Poor People were sued for inability to pay bills by an US non-profit hospital. When came to light, forgave bills

An US non-profit hospital, Mosaic forgave bills and stopped suing poor people, when came to light

Heartland Regional Medical Center nonprofit hospital in St. Joseph, Missouri in United States. sued low income patients because they were not paying hospital bills. In light of these findings, Senator Charles Grassley stated, “Let me be clear: Nonprofit hospitals should not be in the business of aggressively suing their patients. In essence, because of the favorable tax treatment these hospitals receive, they have a duty to help our nation’s most vulnerable.”

Senator Charles Grassley. Image source: Wikimedia Commons.
Senator Charles Grassley. Image source: Wikimedia Commons.

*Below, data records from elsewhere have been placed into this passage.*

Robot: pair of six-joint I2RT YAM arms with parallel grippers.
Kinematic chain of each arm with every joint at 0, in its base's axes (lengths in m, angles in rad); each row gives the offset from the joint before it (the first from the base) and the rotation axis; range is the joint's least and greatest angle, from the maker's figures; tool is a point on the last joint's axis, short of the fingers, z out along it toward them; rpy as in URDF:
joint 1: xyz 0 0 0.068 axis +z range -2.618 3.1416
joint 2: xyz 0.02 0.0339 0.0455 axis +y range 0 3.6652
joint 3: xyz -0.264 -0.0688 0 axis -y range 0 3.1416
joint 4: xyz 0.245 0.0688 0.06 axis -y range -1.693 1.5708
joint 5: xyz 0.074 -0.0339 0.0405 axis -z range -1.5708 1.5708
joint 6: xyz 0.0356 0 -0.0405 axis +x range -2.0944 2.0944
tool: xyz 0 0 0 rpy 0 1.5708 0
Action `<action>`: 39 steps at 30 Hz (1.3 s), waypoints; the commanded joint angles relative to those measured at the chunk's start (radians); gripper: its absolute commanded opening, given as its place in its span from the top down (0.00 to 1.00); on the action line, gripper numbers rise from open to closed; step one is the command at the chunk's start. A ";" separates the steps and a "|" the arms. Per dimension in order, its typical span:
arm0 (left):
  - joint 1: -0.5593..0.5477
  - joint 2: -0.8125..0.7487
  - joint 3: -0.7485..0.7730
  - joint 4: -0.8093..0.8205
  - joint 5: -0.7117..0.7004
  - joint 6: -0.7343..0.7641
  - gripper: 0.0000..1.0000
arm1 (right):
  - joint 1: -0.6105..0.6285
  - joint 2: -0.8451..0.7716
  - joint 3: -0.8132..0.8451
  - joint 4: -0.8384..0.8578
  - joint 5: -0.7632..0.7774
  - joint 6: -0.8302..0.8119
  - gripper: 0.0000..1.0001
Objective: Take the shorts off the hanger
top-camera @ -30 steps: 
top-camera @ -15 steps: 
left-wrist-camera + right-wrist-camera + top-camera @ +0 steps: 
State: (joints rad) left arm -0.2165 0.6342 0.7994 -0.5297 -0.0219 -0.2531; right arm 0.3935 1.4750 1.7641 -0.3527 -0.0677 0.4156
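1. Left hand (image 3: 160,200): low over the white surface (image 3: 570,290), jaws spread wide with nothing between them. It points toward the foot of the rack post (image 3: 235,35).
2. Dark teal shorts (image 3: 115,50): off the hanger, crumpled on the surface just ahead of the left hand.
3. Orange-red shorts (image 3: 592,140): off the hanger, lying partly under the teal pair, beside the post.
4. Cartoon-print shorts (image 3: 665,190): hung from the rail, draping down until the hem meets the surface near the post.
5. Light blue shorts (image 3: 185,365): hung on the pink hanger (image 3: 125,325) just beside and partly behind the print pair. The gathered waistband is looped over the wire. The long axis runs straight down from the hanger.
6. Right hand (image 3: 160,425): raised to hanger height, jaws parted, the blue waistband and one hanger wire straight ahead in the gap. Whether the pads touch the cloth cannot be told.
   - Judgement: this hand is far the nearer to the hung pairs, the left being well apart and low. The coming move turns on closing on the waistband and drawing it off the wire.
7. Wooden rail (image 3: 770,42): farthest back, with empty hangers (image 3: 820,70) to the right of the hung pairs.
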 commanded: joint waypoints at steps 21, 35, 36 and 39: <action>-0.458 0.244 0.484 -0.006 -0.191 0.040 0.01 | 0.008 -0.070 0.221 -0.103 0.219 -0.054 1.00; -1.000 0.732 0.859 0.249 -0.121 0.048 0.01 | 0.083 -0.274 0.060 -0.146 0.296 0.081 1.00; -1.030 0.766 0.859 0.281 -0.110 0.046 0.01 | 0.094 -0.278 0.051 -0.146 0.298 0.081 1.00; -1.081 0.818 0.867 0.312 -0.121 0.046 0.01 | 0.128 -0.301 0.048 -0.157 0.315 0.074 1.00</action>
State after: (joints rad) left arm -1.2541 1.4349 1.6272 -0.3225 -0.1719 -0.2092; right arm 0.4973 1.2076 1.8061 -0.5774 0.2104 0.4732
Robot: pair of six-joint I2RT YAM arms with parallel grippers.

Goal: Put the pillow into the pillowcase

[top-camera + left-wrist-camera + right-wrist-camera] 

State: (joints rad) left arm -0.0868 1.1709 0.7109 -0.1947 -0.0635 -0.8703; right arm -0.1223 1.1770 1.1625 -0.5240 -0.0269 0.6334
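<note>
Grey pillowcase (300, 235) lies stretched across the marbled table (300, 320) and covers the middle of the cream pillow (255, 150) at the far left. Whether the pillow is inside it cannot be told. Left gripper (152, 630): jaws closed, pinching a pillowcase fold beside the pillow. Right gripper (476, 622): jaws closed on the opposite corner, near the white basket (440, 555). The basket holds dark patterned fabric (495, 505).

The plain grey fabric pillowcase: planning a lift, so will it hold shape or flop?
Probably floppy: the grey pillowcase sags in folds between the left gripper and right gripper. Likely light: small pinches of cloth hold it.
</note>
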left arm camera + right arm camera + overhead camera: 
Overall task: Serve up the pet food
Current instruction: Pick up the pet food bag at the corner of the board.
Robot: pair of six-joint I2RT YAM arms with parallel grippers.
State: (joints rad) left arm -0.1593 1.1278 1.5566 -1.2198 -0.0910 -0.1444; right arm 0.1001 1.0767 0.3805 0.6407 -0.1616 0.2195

A republican from Iowa, he made it clear that it was unacceptable that this issue had to be brought to the attention of not only congress but the press. He said that it should not have come to this, and the hospital should have upheld its mission and helped those in need.

It was due to an investigation done by NPR and ProPublica that led to uncovering the lawsuits Heartland Regional Medical Center, now known as Mosaic Life Care, was issuing. In fact, to NPR and ProPublica’s surprise, Mosaic was not the only nonprofit hospital that was quietly suing patients.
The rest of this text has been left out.